_Task item_:
All records are to be printed exactly as they appear.

Dataset excerpts:

----------

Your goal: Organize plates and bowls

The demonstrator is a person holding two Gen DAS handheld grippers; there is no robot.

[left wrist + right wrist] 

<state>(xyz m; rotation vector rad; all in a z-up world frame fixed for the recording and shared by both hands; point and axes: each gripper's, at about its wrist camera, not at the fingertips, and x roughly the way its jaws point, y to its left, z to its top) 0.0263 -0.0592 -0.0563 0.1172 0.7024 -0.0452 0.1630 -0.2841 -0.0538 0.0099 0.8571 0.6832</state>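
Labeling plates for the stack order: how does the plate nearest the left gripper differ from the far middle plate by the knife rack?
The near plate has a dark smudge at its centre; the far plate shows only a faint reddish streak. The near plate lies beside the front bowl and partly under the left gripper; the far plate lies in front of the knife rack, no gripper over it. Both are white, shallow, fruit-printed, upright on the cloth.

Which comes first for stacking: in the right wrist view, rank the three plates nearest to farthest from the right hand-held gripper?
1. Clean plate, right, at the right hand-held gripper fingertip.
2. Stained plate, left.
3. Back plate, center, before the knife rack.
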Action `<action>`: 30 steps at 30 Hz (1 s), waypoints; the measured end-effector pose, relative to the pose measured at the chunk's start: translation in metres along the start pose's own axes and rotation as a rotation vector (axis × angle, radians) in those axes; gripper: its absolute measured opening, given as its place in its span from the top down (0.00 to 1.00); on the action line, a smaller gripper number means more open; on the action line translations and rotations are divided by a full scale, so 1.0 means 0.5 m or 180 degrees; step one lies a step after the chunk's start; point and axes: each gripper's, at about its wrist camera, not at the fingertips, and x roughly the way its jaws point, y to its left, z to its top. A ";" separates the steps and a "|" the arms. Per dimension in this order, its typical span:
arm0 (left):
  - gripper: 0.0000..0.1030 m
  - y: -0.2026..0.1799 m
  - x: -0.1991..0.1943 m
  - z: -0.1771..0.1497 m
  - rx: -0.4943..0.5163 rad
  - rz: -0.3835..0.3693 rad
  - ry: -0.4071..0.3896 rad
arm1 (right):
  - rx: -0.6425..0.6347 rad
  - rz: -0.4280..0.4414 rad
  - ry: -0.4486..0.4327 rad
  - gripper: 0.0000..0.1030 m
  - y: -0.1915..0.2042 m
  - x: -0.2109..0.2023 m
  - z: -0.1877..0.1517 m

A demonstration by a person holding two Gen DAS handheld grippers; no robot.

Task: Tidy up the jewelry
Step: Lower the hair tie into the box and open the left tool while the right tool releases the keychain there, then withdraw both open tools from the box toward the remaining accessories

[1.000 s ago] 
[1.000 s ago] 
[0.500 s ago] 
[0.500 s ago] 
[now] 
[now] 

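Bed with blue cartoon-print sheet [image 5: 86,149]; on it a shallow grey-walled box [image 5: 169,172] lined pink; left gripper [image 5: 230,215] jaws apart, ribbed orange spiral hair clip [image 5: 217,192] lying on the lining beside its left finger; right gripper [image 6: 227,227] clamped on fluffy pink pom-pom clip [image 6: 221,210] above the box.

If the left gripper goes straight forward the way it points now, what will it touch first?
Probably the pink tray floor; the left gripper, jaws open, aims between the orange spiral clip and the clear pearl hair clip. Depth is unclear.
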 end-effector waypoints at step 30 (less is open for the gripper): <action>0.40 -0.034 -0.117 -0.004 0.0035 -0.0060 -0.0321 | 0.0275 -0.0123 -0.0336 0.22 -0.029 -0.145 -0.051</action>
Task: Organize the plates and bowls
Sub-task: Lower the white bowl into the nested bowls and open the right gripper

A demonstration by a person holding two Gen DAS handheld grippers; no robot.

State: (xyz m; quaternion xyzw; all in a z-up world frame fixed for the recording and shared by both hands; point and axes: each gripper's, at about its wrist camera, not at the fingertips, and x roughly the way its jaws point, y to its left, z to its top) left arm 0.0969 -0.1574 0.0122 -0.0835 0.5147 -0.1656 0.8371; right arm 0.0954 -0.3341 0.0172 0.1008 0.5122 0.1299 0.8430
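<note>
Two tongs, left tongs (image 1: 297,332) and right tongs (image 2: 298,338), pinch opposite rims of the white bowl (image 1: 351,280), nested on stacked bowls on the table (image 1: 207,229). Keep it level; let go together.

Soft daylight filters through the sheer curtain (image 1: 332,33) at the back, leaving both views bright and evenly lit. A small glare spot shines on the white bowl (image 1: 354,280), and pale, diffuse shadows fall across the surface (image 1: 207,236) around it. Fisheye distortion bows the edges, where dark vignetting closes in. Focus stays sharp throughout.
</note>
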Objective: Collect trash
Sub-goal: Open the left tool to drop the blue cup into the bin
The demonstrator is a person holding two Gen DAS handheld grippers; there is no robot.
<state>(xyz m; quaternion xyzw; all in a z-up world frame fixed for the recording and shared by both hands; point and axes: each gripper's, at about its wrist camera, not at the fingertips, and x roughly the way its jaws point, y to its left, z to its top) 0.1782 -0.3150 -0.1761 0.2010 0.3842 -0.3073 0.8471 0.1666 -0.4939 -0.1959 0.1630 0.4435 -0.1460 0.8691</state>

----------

_Response to the exercise_:
Your goal: Organize plates and bowls

The demonstrator is a person holding two Gen DAS handheld grippers; there is no robot.

[left wrist + right wrist] 

<state>(xyz m; rotation vector rad; all in a z-up world frame fixed for the recording and shared by both hands; point and axes: each gripper's, at about its wrist camera, not at the fingertips, and x roughly the way its jaws point, y to its left, z to its top) 0.0263 -0.0592 -0.0563 0.1172 0.7024 -0.0452 0.1630 -0.2841 -0.0538 0.0099 0.8571 0.6832</state>
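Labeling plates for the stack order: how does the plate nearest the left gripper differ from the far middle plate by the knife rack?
The near plate has a dark smudge at its centre; the far plate shows only a faint reddish streak. The near plate lies beside the front bowl and partly under the left gripper; the far plate lies in front of the knife rack, no gripper over it. Both are white, shallow, fruit-printed, upright on the cloth.

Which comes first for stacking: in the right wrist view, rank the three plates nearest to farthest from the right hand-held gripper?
1. Clean plate, right, at the right hand-held gripper fingertip.
2. Stained plate, left.
3. Back plate, center, before the knife rack.
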Action `<action>`: 30 steps at 30 Hz (1 s), waypoints; the measured end-effector pose, relative to the pose measured at the chunk's start: translation in metres along the start pose's own axes and rotation as a rotation vector (axis × angle, radians) in those axes; gripper: its absolute measured opening, given as its place in its span from the top down (0.00 to 1.00); on the action line, a smaller gripper number means more open; on the action line translations and rotations are divided by a full scale, so 1.0 means 0.5 m or 180 degrees; step one lies a step after the chunk's start; point and axes: each gripper's, at about its wrist camera, not at the fingertips, and x roughly the way its jaws point, y to its left, z to its top. A ";" separates the steps and a "|" the arms. Per dimension in this order, its typical span:
arm0 (left):
  - gripper: 0.0000..0.1030 m
  - y: -0.2026..0.1799 m
  - x: -0.1991..0.1943 m
  - z: -0.1771..0.1497 m
  - rx: -0.4943..0.5163 rad
  - rz: -0.3835..0.3693 rad
  - ry: -0.4071..0.3896 rad
arm1 (right):
  - rx: -0.6425..0.6347 rad
  - rz: -0.4280..0.4414 rad
  - ry: -0.4486..0.4327 rad
  - gripper: 0.0000..0.1030 m
  - y: -0.1915..0.2042 m
  - x: -0.2109..0.2023 m
  - z: -0.1877..0.1517 m

A demonstration by a person holding two Gen DAS handheld grippers; no robot.

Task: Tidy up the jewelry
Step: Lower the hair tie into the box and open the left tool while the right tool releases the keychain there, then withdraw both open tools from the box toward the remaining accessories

[1.000 s ago] 
[1.000 s ago] 
[0.500 s ago] 
[0.500 s ago] 
[now] 
[now] 

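Bed with blue cartoon-print sheet [image 5: 86,149]; on it a shallow grey-walled box [image 5: 169,172] lined pink; left gripper [image 5: 230,215] jaws apart, ribbed orange spiral hair clip [image 5: 217,192] lying on the lining beside its left finger; right gripper [image 6: 227,227] clamped on fluffy pink pom-pom clip [image 6: 221,210] above the box.

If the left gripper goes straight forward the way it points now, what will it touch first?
Probably the pink tray floor; the left gripper, jaws open, aims between the orange spiral clip and the clear pearl hair clip. Depth is unclear.
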 end-effector waypoints at step 30 (less is open for the gripper): <action>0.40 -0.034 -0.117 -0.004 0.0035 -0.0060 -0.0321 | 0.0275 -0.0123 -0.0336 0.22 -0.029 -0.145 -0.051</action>
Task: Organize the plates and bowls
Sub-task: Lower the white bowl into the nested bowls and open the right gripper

A demonstration by a person holding two Gen DAS handheld grippers; no robot.

State: (xyz m; quaternion xyzw; all in a z-up world frame fixed for the recording and shared by both hands; point and axes: each gripper's, at about its wrist camera, not at the fingertips, and x roughly the way its jaws point, y to its left, z to its top) left arm 0.0969 -0.1574 0.0122 -0.0835 0.5147 -0.1656 0.8371; right arm 0.0954 -0.3341 0.0172 0.1008 0.5122 0.1299 0.8430
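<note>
Two tongs, left tongs (image 1: 297,332) and right tongs (image 2: 298,338), pinch opposite rims of the white bowl (image 1: 351,280), nested on stacked bowls on the table (image 1: 207,229). Keep it level; let go together.

Soft daylight filters through the sheer curtain (image 1: 332,33) at the back, leaving both views bright and evenly lit. A small glare spot shines on the white bowl (image 1: 354,280), and pale, diffuse shadows fall across the surface (image 1: 207,236) around it. Fisheye distortion bows the edges, where dark vignetting closes in. Focus stays sharp throughout.
</note>
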Objective: Collect trash
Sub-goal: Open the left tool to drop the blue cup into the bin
The demonstrator is a person holding two Gen DAS handheld grippers; there is no robot.
<state>(xyz m; quaternion xyzw; all in a z-up world frame fixed for the recording and shared by both hands; point and axes: each gripper's, at about its wrist camera, not at the fingertips, and x roughly the way its jaws point, y to its left, z to its top) 0.1782 -0.3150 -0.1761 0.2010 0.3842 -0.3073 0.8471 0.1666 -0.4939 -0.1959 0.1630 0.4435 -0.1460 0.8691</state>

The response to this exercise is now finished.